◆ **WHAT IS NEEDED**
Set every entry below down once more, exactly as it stands, without images.

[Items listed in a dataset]
# # # # #

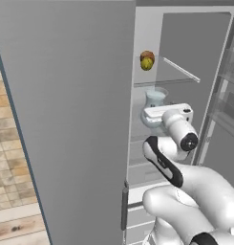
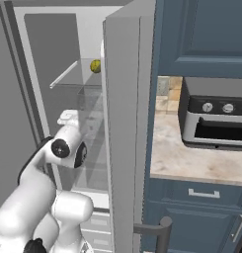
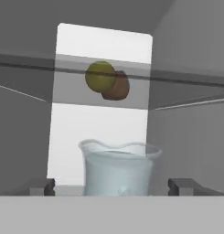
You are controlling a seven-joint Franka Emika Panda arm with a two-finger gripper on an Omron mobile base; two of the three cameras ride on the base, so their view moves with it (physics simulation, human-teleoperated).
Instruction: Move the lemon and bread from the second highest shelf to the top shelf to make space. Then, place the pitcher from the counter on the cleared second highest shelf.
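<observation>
The fingers [image 3: 112, 186] are seen spread wide in the hand view, one dark tip at each side of the pitcher [image 3: 119, 168], and nothing is held between them; whether the tips touch its wall cannot be told. In the left base view the hand is seen reaching into the open fridge, with the pitcher [image 1: 154, 103] just beyond it, standing upright on the second highest shelf [image 1: 138, 137].

Above it, on the top shelf [image 1: 183, 71], the lemon [image 1: 146, 63] and the bread [image 1: 147, 55] are seen close together, apparently touching, toward the near left edge of the glass. From the hand view the lemon [image 3: 100, 77] is set in front of the bread [image 3: 118, 86] and partly covers it; from the right base view the lemon [image 2: 95, 66] is caught at the edge of the fridge wall.

The task is judged to be all but complete: both small items are placed on the top shelf, and the pitcher is set in the cleared space below. What appears to be left is only for the hand to be drawn back out of the fridge without the jug being knocked.

The pitcher is shown as pale blue-grey and translucent, with a wavy flared rim and a bulbous body. The desk [image 2: 191, 158] at the right is seen carrying a dark oven-like appliance [image 2: 215, 120].
</observation>
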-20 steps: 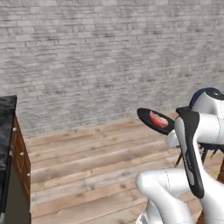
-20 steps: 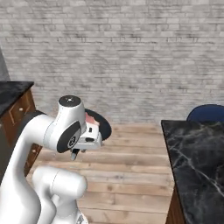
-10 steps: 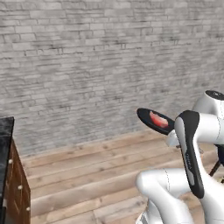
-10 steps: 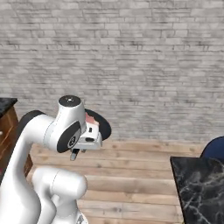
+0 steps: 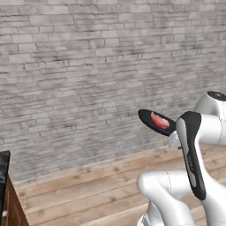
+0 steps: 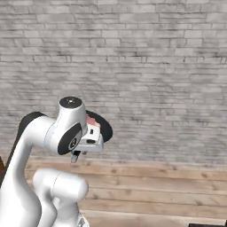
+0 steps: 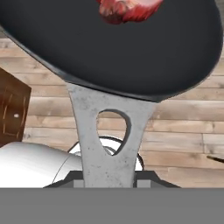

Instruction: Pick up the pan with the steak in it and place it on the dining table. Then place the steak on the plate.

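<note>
A: Step in hand?
B: Carrying the pan (image 5: 155, 122) to the table, I judge. Hand (image 7: 109, 183) is pinching the grey handle (image 7: 108, 140) at its near end, pan in the air in front of the brick wall (image 5: 88, 66).
A: How to do it well?
B: Keep the pan level; it looks a bit tilted in the left base view, so the steak (image 5: 160, 120) could slide. Turn gently, firm grip, no wrist roll.
A: Where's the steak relative to the hand?
B: Inside the pan, on the side far from the handle, past the hand along the handle line. Not touching the hand.
A: Floor?
B: Wood floor (image 6: 155, 190) well below.
</note>
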Robot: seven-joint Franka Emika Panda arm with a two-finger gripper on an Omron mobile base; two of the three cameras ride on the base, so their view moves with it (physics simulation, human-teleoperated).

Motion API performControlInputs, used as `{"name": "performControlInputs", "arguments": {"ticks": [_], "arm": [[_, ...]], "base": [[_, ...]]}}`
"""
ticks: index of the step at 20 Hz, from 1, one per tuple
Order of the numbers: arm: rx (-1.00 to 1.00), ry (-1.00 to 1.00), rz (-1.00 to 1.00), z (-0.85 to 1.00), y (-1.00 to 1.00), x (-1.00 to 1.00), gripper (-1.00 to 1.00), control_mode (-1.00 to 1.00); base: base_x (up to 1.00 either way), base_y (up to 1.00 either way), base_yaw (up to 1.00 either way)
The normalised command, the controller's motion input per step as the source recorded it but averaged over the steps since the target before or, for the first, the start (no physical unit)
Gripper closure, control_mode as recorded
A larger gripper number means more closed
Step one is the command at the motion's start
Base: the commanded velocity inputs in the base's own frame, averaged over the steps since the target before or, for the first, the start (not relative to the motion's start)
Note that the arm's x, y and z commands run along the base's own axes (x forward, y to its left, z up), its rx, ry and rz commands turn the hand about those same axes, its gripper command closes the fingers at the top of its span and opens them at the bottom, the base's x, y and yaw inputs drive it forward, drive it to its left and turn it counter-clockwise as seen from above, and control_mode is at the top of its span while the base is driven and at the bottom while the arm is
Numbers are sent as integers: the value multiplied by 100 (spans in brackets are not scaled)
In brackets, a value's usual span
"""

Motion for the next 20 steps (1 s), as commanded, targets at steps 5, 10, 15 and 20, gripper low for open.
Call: {"name": "performControlInputs", "arguments": {"ticks": [5, 10, 15, 20], "arm": [[0, 0, 0, 0, 0, 0, 100, 100], [0, 0, 0, 0, 0, 0, 100, 100], [0, 0, 0, 0, 0, 0, 100, 100], [0, 0, 0, 0, 0, 0, 100, 100]], "base": [[100, 29, 0], [93, 29, -12], [25, 18, -46], [0, 0, -50]]}}
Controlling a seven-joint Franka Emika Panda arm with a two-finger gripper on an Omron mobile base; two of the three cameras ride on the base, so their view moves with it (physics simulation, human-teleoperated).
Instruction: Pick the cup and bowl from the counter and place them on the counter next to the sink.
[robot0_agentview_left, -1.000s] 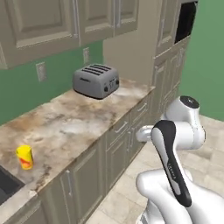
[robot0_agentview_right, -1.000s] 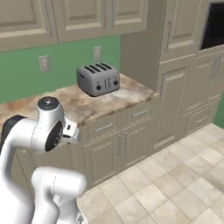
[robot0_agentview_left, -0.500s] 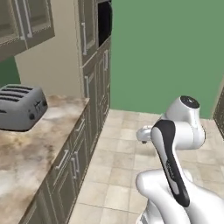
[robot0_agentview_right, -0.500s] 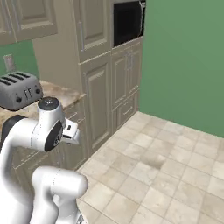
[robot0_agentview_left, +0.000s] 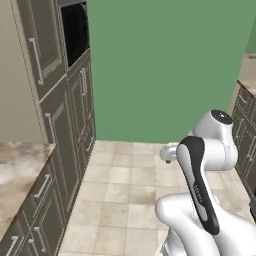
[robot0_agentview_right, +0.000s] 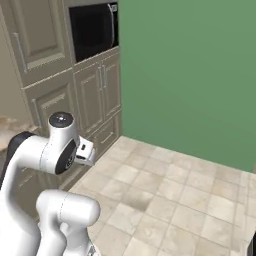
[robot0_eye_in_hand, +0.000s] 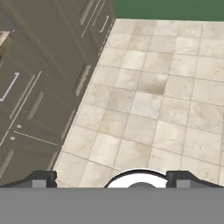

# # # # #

◆ **REPLY TO THE TASK**
You are controlling a seven-joint Franka Emika Panda arm with a two-finger gripper on an Omron mobile base; two of the three cameras ride on the base, so their view moves with it (physics simulation, human-teleoperated).
Instruction: Move the lemon and bread from the second highest shelf to the top shelf to make space. Then, place the pitcher from the counter on the cleared second highest shelf.
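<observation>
The fingers [image 3: 112, 186] are seen spread wide in the hand view, one dark tip at each side of the pitcher [image 3: 119, 168], and nothing is held between them; whether the tips touch its wall cannot be told. In the left base view the hand is seen reaching into the open fridge, with the pitcher [image 1: 154, 103] just beyond it, standing upright on the second highest shelf [image 1: 138, 137].

Above it, on the top shelf [image 1: 183, 71], the lemon [image 1: 146, 63] and the bread [image 1: 147, 55] are seen close together, apparently touching, toward the near left edge of the glass. From the hand view the lemon [image 3: 100, 77] is set in front of the bread [image 3: 118, 86] and partly covers it; from the right base view the lemon [image 2: 95, 66] is caught at the edge of the fridge wall.

The task is judged to be all but complete: both small items are placed on the top shelf, and the pitcher is set in the cleared space below. What appears to be left is only for the hand to be drawn back out of the fridge without the jug being knocked.

The pitcher is shown as pale blue-grey and translucent, with a wavy flared rim and a bulbous body. The desk [image 2: 191, 158] at the right is seen carrying a dark oven-like appliance [image 2: 215, 120].
</observation>
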-20 steps: 
-20 steps: 
-10 steps: 
-10 steps: 
+0 steps: 
+0 steps: 
+0 steps: 

Instruction: Pick up the pan with the steak in it and place it on the dining table. Then place the steak on the plate.

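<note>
A: Step in hand?
B: Carrying the pan (image 5: 155, 122) to the table, I judge. Hand (image 7: 109, 183) is pinching the grey handle (image 7: 108, 140) at its near end, pan in the air in front of the brick wall (image 5: 88, 66).
A: How to do it well?
B: Keep the pan level; it looks a bit tilted in the left base view, so the steak (image 5: 160, 120) could slide. Turn gently, firm grip, no wrist roll.
A: Where's the steak relative to the hand?
B: Inside the pan, on the side far from the handle, past the hand along the handle line. Not touching the hand.
A: Floor?
B: Wood floor (image 6: 155, 190) well below.
</note>
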Robot: seven-joint Franka Emika Panda arm with a two-finger gripper on an Omron mobile base; two of the three cameras ride on the base, so their view moves with it (physics simulation, human-teleoperated).

Motion API performControlInputs, used as `{"name": "performControlInputs", "arguments": {"ticks": [_], "arm": [[_, ...]], "base": [[_, ...]]}}`
"""
ticks: index of the step at 20 Hz, from 1, one per tuple
Order of the numbers: arm: rx (-1.00 to 1.00), ry (-1.00 to 1.00), rz (-1.00 to 1.00), z (-0.85 to 1.00), y (-1.00 to 1.00), x (-1.00 to 1.00), gripper (-1.00 to 1.00), control_mode (-1.00 to 1.00); base: base_x (up to 1.00 either way), base_y (up to 1.00 either way), base_yaw (up to 1.00 either way)
The normalised command, the controller's motion input per step as the source recorded it but averaged over the steps since the target before or, for the first, the start (no physical unit)
Gripper closure, control_mode as recorded
A larger gripper number means more closed
Step one is the command at the motion's start
Base: the commanded velocity inputs in the base's own frame, averaged over the steps since the target before or, for the first, the start (not relative to the motion's start)
Note that the arm's x, y and z commands run along the base's own axes (x forward, y to its left, z up), its rx, ry and rz commands turn the hand about those same axes, its gripper command closes the fingers at the top of its span and opens them at the bottom, the base's x, y and yaw inputs drive it forward, drive it to its left and turn it counter-clockwise as seen from above, and control_mode is at the top of its span while the base is driven and at the bottom while the arm is
Numbers are sent as integers: the value multiplied by 100 (spans in brackets are not scaled)
In brackets, a value's usual span
"""

Motion for the next 20 steps (1 s), as commanded, targets at steps 5, 10, 15 and 20, gripper low for open.
Call: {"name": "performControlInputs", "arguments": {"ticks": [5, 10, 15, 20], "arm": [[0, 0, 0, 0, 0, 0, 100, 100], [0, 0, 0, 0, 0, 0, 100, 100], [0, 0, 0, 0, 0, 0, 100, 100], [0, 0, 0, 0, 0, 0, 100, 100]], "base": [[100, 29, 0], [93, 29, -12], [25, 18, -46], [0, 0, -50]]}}
Controlling a seven-joint Franka Emika Panda arm with a two-finger gripper on an Omron mobile base; two of the three cameras ride on the base, so their view moves with it (physics simulation, human-teleoperated).
Instruction: Pick the cup and bowl from the counter and place them on the counter next to the sink.
[robot0_agentview_left, -1.000s] 
[robot0_agentview_right, -1.000s] 
[robot0_agentview_left, -0.500s] 
[robot0_agentview_right, -0.500s] 
[robot0_agentview_left, +0.000s] 
[robot0_agentview_right, +0.000s] 
[robot0_eye_in_hand, +0.000s] 

The response is now finished.